During the year 2015, Mahotsav Trading and Finance Private Ltd ceased to be the associates of company.
Pursuant to Scheme of Amalgamation of Aroni Commercials Limited (the transferor company) and Saraswati Commercial (India) Limited (the transferee company), vide Order passed by the Hon'ble National Company Law Tribunal, Mumbai bench on 16th March, 2017, Sareshwar Trading and Finance Pvt. Ltd. and Arkaya Commercial Pvt Ltd emerged as subsidiary companies as on the effective date 31st March, 2017 according to provisions of Section 2 (87) of Companies Act, 2013, the rules made thereunder and any other applicable provisions of Companies Act, 2013.

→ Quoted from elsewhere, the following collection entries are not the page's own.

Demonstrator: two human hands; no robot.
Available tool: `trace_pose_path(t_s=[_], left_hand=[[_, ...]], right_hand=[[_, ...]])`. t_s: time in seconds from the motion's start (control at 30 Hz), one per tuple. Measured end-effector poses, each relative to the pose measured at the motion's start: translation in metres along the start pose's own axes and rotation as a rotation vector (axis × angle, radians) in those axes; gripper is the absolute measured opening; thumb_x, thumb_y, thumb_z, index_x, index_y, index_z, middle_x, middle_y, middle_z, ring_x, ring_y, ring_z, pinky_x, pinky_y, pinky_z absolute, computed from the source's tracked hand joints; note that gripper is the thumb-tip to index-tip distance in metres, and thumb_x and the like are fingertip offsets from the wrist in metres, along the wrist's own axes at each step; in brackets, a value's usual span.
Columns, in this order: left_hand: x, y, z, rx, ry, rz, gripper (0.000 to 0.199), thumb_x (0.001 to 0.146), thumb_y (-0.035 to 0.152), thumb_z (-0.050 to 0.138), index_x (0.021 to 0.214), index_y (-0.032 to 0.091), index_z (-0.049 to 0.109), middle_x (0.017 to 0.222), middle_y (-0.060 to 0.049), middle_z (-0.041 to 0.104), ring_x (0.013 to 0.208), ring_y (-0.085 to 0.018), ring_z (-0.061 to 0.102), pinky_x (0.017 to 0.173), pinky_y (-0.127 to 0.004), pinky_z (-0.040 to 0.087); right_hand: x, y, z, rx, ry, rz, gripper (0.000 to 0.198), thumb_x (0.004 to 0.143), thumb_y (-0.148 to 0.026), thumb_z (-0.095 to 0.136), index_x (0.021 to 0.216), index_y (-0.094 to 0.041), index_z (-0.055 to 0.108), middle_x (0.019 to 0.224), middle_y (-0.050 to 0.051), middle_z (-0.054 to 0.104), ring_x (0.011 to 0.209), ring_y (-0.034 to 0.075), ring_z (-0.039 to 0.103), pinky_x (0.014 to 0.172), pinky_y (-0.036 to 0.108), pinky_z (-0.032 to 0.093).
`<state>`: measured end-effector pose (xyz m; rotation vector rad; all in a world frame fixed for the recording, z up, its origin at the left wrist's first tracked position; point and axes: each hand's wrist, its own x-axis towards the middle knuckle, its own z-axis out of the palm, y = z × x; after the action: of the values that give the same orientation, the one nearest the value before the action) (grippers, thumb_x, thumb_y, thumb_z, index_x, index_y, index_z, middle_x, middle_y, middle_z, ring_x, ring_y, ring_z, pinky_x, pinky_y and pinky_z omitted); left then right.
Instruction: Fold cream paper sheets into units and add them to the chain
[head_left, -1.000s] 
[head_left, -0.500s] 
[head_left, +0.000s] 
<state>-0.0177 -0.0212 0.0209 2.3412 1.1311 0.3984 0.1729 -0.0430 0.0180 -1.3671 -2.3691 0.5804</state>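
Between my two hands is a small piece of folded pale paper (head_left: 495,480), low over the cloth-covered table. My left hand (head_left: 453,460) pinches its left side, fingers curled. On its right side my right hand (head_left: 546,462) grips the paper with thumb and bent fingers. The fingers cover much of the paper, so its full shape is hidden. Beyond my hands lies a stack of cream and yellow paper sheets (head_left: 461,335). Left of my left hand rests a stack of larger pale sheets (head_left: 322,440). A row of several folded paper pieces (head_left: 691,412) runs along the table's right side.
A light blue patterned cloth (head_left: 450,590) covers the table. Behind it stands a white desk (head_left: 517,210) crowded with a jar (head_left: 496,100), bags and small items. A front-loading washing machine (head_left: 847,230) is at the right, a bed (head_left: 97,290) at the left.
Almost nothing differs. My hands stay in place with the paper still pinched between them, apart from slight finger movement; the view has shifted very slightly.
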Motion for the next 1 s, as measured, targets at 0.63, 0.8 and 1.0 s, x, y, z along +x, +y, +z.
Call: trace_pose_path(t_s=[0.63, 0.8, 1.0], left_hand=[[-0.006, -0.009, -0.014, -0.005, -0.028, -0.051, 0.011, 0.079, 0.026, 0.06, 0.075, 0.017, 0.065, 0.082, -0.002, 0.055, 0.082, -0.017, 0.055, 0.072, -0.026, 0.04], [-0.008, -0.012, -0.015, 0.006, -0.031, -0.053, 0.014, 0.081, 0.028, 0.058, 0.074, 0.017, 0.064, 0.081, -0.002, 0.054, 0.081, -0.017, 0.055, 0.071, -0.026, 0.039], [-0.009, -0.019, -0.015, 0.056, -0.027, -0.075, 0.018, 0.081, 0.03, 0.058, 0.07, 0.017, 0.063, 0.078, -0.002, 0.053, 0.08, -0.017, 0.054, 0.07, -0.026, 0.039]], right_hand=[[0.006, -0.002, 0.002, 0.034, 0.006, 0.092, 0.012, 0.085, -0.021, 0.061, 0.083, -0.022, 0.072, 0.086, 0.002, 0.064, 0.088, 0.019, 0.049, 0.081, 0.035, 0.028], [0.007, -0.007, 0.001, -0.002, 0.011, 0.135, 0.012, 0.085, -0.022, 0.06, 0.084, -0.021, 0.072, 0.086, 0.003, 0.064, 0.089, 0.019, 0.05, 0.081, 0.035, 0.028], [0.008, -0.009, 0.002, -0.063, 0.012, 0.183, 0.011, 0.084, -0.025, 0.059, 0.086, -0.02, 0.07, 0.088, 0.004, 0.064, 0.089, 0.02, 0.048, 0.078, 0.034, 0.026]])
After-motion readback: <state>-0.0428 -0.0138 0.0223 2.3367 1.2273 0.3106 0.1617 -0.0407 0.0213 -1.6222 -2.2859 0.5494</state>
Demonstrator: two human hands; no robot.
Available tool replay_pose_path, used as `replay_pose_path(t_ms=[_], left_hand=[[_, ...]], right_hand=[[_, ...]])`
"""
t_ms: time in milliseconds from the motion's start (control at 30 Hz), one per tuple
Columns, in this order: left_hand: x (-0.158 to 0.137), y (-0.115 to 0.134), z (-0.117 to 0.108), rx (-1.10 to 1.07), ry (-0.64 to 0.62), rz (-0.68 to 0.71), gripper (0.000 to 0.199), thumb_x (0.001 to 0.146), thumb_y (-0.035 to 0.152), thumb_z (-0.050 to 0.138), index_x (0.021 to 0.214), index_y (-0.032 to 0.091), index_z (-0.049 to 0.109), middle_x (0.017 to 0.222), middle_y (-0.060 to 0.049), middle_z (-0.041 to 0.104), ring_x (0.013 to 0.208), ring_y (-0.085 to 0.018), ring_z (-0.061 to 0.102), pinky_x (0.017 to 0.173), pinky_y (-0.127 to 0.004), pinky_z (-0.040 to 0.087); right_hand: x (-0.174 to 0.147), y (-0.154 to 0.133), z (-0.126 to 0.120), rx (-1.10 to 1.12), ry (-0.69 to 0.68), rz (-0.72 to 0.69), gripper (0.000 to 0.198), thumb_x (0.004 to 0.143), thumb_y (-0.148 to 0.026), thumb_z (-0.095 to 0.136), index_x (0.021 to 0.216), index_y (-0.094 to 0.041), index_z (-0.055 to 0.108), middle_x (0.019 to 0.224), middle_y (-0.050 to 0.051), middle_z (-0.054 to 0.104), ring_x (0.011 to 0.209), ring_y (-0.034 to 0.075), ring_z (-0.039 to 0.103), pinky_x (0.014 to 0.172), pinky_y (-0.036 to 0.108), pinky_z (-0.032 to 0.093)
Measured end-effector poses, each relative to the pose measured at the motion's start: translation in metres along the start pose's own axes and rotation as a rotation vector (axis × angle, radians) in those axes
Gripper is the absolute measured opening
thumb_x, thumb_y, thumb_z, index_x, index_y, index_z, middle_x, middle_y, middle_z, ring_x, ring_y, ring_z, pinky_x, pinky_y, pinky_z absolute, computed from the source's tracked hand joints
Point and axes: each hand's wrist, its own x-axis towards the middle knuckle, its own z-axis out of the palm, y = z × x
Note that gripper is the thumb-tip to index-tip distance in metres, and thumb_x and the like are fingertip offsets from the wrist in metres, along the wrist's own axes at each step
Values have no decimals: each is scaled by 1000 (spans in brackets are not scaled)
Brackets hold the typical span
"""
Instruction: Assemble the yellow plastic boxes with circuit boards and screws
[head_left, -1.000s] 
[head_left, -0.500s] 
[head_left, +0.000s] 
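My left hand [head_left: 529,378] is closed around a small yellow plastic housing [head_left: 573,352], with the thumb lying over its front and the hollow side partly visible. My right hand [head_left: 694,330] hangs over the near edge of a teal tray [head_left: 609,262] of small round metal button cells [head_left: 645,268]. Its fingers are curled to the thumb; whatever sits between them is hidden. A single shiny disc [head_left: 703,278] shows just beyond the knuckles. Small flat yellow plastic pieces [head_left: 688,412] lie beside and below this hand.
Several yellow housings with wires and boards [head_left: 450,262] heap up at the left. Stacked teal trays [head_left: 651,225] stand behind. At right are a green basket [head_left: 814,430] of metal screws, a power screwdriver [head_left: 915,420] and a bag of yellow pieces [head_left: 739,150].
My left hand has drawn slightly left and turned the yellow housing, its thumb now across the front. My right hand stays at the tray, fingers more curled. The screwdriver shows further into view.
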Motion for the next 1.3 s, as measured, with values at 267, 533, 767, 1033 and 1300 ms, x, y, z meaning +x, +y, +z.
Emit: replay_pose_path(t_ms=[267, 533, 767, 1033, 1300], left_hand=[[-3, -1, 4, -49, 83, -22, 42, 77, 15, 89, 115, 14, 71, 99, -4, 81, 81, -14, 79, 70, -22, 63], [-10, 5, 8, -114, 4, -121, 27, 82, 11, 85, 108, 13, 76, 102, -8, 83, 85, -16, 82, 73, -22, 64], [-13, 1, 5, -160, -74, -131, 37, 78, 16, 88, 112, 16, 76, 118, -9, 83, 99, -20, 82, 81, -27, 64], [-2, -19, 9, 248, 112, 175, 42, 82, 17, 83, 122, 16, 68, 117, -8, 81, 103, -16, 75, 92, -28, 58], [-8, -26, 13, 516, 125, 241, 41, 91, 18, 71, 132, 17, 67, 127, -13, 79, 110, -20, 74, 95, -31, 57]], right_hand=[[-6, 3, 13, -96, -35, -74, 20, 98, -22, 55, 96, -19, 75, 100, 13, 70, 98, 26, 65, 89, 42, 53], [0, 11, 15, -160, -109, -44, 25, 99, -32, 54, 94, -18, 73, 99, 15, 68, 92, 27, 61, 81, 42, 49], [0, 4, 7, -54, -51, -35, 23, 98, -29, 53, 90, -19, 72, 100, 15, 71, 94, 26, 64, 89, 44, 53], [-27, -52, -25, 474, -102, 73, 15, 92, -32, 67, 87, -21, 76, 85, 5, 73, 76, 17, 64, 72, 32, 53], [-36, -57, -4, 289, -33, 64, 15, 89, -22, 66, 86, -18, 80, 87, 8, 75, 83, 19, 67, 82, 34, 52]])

The Hon'ble National Company Law Tribunal, Mumbai bench has disposed petition and given the company Order in favour for amalgamation of Aroni Commercials Ltd (the transferor company) with Saraswati Commercial (India) Ltd (the transferee company) vide its order dated 16th March, 2017. The Company filed Form INC 28 with the Registrar of Companies and its Effective Date is 31st March 2017. The Company received approval letter of Part II (A) (2) of SEBI Circular dated 30th November 2015 dated 8th May 2017 and fixed the Record date on 22nd May, 2017 to issue shares of Saraswati Commercial (India) Ltd to Shareholders of Aroni Commercials Ltd. At the Board Meeting held on 29th May 2017 the Company allotted 390593 equity shares pursuant to Scheme of Amalgamation to Shareholders of Aroni Commercials Ltd, which has been shown as shares pending allotment in Balance sheet for the year ended 31st March 2017. The shares were issued in prescribed ratio i.e. 1:9 shares to shareholders of Aroni Commercials Ltd. The Company also received listing and trading approval of Shares with regards to said allotment.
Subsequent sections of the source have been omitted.